6. La Piramide di Sangue
Sette (Boring Machines 2014)
Avanti popolo, alla riscossa. Il Pifferaio di Hamelin Stefano Isaia guida una banda di allucinati sciroccati, danzatori dell'est e tzigani, una big band psichedelica che passa tutto il tempo a giocare di lima con la parodia e, se serve, quando serve, ad alzare la voce. Compattezza e decisione: la strada, della percezione, è tracciata.
5. Paolo Saporiti
Paolo Saporiti (Orange Home Records 2014)

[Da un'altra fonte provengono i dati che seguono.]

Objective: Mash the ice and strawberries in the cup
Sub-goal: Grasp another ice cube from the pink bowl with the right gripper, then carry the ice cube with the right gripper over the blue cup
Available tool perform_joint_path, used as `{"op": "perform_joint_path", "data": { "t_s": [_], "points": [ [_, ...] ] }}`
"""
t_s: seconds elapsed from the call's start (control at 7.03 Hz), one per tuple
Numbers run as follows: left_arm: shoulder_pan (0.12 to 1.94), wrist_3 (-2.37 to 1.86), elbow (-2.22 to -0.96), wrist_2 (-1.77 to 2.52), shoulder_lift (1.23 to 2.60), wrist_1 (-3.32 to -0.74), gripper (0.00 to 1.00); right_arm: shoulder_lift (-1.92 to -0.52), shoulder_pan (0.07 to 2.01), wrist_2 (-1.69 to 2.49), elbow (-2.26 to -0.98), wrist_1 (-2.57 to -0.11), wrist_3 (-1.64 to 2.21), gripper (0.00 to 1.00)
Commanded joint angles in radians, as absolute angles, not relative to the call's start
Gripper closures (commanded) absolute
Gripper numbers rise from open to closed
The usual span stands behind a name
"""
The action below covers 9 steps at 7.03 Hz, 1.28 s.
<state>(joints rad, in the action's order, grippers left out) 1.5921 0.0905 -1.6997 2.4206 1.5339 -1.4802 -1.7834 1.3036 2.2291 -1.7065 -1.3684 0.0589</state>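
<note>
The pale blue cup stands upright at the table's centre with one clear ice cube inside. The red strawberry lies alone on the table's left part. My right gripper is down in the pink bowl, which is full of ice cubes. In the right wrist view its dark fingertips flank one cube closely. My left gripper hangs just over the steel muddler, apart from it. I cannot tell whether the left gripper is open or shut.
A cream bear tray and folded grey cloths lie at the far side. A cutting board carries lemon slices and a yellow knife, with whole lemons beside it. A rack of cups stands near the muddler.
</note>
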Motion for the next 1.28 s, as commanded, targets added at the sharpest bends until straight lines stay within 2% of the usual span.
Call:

Disco dopo disco, l'esplorazione del Sé condotta da Paolo Saporiti va a braccetto con l'ampliamento progressivo dei propri confini musicali. Il songwriting di matrice inglese tracima sempre più spesso, e sempre più volentieri, in un flusso di coscienza che alterna melodie, arpeggi, stoppati, rumori di fondo, noise strumentale, arrangiamenti taglienti, barocchismi, free jazz buckleyano. Coraggioso e controcorrente sino all'ultimo. Il prossimo capitolo potrebbe lanciarlo come grande personalità del nostro tempo.
4. Guano Padano
Americana (Ipecac Recordings 2014)
L'America dei motel, degli scrittori squattrinati, dell'olio combusto, delle lost highway: l'America oscura, dei grandi silenzi e dei vuoti insopportabili, l'America della violenza virulenta ed esplosiva, del contagio; l'America della democrazia teosofica, dei diritti umani, della povertà dilagante. Gioie, dolori e contraddizioni di un continente nato ben prima del Mayflower, rappresentate in un disco che è monumentale opera musicale, crossover letterario, scrigno di sinestesie come pochi altri. Gli italianissimi Guano Padano sono un gruppo fenomenale.
3. Kayo Dot
Coffins On Io (The Flenser 2014)
Dai gorghi tremebondi di Hubardo ai non-luoghi dark wave di Coffins On Io il passo sembra smisurato. Non per il genio eclettico e polimorfico di Toby Driver, che - dopo molti anni inutilmente gettati ad inseguire forme avanguardistiche sterili e cerebrali oltre misura - si riscopre il malefico ed imprendibile folletto dei maudlin of the Well. Vale l'effetto sorpresa, ma anche (e soprattutto) un suono ad un tempo raffinatissimo, implacabile, astratto, sognante. Da provare.
2. Brimstone
Mannsverk (Karisma Records 2014)
Se il prog potesse parlare... Quanti sfregi, quante (grandi) opere inutili denuncerebbe. Ecco perché Mannsverk riesce a riconciliare con l'universo (This Is The Universe, cantano i Brimstone): perché non nasconde l'ispirazione dietro alla pompa, come uno struzzo nasconderebbe la testa sotto la sabbia, ma utilizza forme e linguaggi canonici per dare vita ad un platter fuori dal mondo. La (non) sorpresa dell'anno.
1. Motorpsycho
Behind The Sun (Stickman Records 2014)
Ad un gruppo con venticinque anni di attività sul groppone non si può chiedere granché. Ma i Motorpsycho non sono un gruppo qualsiasi: sono i tre (+ uno) bellissimi alfieri dell'Apocalisse, i paladini dell'hard rock scandinavo, i pittori di strabilianti quadri psichedelici in movimento. Vecchi indie rocker alla ricerca del prog. Behind The Sun è il disco che non ti aspetti, il colpo sotto la cintola, la stretta al cuore e lo schiaffo in pieno volto. Un pugno di melodie memorabili, canzoni da serbare con cura, riff devastanti e l'onestà di chi, per la sola passione di suonare, proprio non riesce a tradire. Un manifesto di fedeltà a sé stessi e al proprio compito che ammalia, commuove, convince.